PROMPT
The answer is all of the data, repeated exactly.

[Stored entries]
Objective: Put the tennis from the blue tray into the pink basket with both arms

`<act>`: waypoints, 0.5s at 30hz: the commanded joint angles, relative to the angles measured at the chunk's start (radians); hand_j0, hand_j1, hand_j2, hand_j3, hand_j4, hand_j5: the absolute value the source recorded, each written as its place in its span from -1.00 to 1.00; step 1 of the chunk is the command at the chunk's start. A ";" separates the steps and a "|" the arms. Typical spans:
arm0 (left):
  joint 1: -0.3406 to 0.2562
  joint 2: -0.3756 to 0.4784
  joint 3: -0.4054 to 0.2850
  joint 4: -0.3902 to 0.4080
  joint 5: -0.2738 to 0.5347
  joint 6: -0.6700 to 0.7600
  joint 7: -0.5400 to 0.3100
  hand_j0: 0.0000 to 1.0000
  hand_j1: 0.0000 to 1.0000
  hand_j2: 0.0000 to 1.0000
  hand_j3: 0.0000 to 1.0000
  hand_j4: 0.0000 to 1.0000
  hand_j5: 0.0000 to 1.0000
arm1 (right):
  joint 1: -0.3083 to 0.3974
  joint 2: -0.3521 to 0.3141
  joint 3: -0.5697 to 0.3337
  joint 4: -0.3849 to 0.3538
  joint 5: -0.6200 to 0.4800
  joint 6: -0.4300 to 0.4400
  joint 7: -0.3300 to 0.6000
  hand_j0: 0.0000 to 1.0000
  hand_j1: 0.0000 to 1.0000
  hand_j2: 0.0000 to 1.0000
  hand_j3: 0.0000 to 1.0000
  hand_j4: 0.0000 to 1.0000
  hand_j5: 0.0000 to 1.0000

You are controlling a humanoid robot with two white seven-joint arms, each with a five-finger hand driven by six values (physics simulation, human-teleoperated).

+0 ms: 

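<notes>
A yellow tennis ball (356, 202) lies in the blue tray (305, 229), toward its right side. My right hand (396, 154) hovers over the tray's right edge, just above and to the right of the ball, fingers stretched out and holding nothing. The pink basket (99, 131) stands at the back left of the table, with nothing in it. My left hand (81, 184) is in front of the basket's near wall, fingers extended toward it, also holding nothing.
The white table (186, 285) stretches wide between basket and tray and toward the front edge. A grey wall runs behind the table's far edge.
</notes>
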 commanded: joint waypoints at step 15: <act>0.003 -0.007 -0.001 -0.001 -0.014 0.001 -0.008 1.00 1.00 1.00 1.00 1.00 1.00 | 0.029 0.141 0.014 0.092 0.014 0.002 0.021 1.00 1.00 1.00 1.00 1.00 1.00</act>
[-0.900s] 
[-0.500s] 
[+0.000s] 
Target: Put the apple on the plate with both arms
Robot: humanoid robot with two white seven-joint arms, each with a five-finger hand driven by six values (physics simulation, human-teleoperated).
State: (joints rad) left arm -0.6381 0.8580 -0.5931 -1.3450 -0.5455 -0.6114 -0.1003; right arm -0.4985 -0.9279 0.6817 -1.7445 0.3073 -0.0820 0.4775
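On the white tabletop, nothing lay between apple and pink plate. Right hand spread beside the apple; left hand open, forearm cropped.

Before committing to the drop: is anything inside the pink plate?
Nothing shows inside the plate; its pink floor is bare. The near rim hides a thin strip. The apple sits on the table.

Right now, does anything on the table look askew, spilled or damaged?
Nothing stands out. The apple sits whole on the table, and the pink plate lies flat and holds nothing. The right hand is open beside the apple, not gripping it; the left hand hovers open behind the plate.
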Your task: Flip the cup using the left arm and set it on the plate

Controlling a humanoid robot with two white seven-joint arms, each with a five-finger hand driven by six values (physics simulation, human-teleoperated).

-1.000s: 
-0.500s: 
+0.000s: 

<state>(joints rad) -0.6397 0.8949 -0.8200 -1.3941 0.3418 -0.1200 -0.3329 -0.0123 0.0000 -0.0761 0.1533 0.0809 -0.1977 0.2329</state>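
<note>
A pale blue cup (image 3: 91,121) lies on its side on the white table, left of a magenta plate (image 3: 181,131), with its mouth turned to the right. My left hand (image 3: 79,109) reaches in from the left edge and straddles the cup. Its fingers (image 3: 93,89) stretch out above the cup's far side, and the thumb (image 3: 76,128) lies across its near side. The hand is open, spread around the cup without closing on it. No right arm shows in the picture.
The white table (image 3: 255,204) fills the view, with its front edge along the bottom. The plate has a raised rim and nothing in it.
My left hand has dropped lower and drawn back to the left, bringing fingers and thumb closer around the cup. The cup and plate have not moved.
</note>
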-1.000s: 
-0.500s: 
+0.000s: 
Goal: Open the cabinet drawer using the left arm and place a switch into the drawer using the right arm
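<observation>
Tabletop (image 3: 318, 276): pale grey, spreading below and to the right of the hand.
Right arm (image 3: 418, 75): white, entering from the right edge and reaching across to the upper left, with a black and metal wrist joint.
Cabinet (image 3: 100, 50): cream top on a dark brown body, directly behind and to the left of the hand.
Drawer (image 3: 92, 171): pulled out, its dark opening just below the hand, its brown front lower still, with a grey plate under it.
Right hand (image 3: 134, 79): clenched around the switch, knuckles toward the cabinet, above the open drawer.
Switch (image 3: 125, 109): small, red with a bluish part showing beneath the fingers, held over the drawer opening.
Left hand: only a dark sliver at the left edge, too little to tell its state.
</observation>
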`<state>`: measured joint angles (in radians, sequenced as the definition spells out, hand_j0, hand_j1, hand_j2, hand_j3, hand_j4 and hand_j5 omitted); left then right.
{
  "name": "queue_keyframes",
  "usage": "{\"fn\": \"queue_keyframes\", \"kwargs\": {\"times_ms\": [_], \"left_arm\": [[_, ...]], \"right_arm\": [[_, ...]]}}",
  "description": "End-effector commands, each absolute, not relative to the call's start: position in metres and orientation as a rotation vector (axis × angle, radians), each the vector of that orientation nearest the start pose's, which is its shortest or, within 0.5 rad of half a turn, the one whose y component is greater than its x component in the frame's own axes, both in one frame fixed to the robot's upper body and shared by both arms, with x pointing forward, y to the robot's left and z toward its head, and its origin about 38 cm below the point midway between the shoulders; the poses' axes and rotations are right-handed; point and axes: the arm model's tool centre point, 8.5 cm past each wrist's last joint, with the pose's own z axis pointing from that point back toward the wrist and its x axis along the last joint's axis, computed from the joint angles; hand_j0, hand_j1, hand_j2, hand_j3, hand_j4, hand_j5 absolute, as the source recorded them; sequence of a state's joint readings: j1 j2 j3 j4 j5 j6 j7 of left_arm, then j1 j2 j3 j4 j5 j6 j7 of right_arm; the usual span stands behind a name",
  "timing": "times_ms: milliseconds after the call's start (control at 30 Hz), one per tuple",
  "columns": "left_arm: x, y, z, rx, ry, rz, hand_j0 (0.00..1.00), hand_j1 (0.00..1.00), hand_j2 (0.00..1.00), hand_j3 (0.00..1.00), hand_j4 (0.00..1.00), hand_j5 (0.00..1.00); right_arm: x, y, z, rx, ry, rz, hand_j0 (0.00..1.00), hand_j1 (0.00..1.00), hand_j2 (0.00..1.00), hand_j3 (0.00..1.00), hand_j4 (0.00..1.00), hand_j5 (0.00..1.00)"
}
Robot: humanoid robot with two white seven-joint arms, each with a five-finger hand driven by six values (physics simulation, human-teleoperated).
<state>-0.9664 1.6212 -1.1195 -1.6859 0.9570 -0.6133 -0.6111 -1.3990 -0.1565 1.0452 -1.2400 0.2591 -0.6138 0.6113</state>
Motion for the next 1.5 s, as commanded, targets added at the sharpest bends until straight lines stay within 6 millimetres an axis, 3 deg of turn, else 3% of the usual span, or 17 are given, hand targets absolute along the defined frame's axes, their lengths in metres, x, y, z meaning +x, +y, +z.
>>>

WRITTEN SOLUTION
Objective: Put the tennis from the blue tray into the pink basket with both arms

`<act>`: waypoints, 0.5s at 30hz: the commanded joint angles, relative to the angles measured at the chunk's start (radians); hand_j0, hand_j1, hand_j2, hand_j3, hand_j4, hand_j5: the absolute value the source recorded, each written as its place in its span from -1.00 to 1.00; step 1 of the chunk is the command at the chunk's start. A ";" separates the steps and a "|" the arms. Typical spans:
arm0 (left):
  joint 1: -0.3406 to 0.2562
  joint 2: -0.3756 to 0.4784
  joint 3: -0.4054 to 0.2850
  joint 4: -0.3902 to 0.4080
  joint 5: -0.2738 to 0.5347
  joint 6: -0.6700 to 0.7600
  joint 7: -0.5400 to 0.3100
  hand_j0: 0.0000 to 1.0000
  hand_j1: 0.0000 to 1.0000
  hand_j2: 0.0000 to 1.0000
  hand_j3: 0.0000 to 1.0000
  hand_j4: 0.0000 to 1.0000
  hand_j5: 0.0000 to 1.0000
arm1 (right):
  joint 1: -0.3083 to 0.3974
  joint 2: -0.3521 to 0.3141
  joint 3: -0.5697 to 0.3337
  joint 4: -0.3849 to 0.3538
  joint 5: -0.6200 to 0.4800
  joint 6: -0.4300 to 0.4400
  joint 7: -0.3300 to 0.6000
  hand_j0: 0.0000 to 1.0000
  hand_j1: 0.0000 to 1.0000
  hand_j2: 0.0000 to 1.0000
  hand_j3: 0.0000 to 1.0000
  hand_j4: 0.0000 to 1.0000
  hand_j5: 0.0000 to 1.0000

You are controlling a humanoid robot with two white seven-joint arms, each with a five-finger hand driven by six values (physics simulation, human-teleoperated).

+0 ms: 

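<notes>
A yellow tennis ball (356, 202) lies in the blue tray (305, 229), toward its right side. My right hand (396, 154) hovers over the tray's right edge, just above and to the right of the ball, fingers stretched out and holding nothing. The pink basket (99, 131) stands at the back left of the table, with nothing in it. My left hand (81, 184) is in front of the basket's near wall, fingers extended toward it, also holding nothing.
The white table (186, 285) stretches wide between basket and tray and toward the front edge. A grey wall runs behind the table's far edge.
</notes>
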 commanded: joint waypoints at step 15: <act>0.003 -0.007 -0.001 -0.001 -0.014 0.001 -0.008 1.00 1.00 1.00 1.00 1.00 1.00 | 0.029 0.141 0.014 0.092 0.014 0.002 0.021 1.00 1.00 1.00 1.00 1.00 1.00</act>
[-0.900s] 
[-0.500s] 
[+0.000s] 
Target: Put the apple on the plate with both arms
Robot: humanoid robot with two white seven-joint arms, each with a five-finger hand driven by six values (physics simulation, human-teleoperated).
State: (joints rad) left arm -0.6381 0.8580 -0.5931 -1.3450 -0.5455 -0.6114 -0.1003; right arm -0.4985 -0.9279 0.6817 -1.7445 0.3073 -0.0820 0.4775
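On the white tabletop, nothing lay between apple and pink plate. Right hand spread beside the apple; left hand open, forearm cropped.

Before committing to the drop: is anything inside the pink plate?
Nothing shows inside the plate; its pink floor is bare. The near rim hides a thin strip. The apple sits on the table.

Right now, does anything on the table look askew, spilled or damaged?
Nothing stands out. The apple sits whole on the table, and the pink plate lies flat and holds nothing. The right hand is open beside the apple, not gripping it; the left hand hovers open behind the plate.
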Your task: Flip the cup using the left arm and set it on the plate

Controlling a humanoid robot with two white seven-joint arms, each with a five-finger hand driven by six values (physics simulation, human-teleoperated).

-1.000s: 
-0.500s: 
+0.000s: 

<state>(joints rad) -0.6397 0.8949 -0.8200 -1.3941 0.3418 -0.1200 -0.3329 -0.0123 0.0000 -0.0761 0.1533 0.0809 -0.1977 0.2329</state>
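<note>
A pale blue cup (image 3: 91,121) lies on its side on the white table, left of a magenta plate (image 3: 181,131), with its mouth turned to the right. My left hand (image 3: 79,109) reaches in from the left edge and straddles the cup. Its fingers (image 3: 93,89) stretch out above the cup's far side, and the thumb (image 3: 76,128) lies across its near side. The hand is open, spread around the cup without closing on it. No right arm shows in the picture.
The white table (image 3: 255,204) fills the view, with its front edge along the bottom. The plate has a raised rim and nothing in it.
My left hand has dropped lower and drawn back to the left, bringing fingers and thumb closer around the cup. The cup and plate have not moved.
</note>
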-1.000s: 
-0.500s: 
+0.000s: 
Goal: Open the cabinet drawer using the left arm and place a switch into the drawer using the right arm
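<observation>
Tabletop (image 3: 318, 276): pale grey, spreading below and to the right of the hand.
Right arm (image 3: 418, 75): white, entering from the right edge and reaching across to the upper left, with a black and metal wrist joint.
Cabinet (image 3: 100, 50): cream top on a dark brown body, directly behind and to the left of the hand.
Drawer (image 3: 92, 171): pulled out, its dark opening just below the hand, its brown front lower still, with a grey plate under it.
Right hand (image 3: 134, 79): clenched around the switch, knuckles toward the cabinet, above the open drawer.
Switch (image 3: 125, 109): small, red with a bluish part showing beneath the fingers, held over the drawer opening.
Left hand: only a dark sliver at the left edge, too little to tell its state.
</observation>
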`<state>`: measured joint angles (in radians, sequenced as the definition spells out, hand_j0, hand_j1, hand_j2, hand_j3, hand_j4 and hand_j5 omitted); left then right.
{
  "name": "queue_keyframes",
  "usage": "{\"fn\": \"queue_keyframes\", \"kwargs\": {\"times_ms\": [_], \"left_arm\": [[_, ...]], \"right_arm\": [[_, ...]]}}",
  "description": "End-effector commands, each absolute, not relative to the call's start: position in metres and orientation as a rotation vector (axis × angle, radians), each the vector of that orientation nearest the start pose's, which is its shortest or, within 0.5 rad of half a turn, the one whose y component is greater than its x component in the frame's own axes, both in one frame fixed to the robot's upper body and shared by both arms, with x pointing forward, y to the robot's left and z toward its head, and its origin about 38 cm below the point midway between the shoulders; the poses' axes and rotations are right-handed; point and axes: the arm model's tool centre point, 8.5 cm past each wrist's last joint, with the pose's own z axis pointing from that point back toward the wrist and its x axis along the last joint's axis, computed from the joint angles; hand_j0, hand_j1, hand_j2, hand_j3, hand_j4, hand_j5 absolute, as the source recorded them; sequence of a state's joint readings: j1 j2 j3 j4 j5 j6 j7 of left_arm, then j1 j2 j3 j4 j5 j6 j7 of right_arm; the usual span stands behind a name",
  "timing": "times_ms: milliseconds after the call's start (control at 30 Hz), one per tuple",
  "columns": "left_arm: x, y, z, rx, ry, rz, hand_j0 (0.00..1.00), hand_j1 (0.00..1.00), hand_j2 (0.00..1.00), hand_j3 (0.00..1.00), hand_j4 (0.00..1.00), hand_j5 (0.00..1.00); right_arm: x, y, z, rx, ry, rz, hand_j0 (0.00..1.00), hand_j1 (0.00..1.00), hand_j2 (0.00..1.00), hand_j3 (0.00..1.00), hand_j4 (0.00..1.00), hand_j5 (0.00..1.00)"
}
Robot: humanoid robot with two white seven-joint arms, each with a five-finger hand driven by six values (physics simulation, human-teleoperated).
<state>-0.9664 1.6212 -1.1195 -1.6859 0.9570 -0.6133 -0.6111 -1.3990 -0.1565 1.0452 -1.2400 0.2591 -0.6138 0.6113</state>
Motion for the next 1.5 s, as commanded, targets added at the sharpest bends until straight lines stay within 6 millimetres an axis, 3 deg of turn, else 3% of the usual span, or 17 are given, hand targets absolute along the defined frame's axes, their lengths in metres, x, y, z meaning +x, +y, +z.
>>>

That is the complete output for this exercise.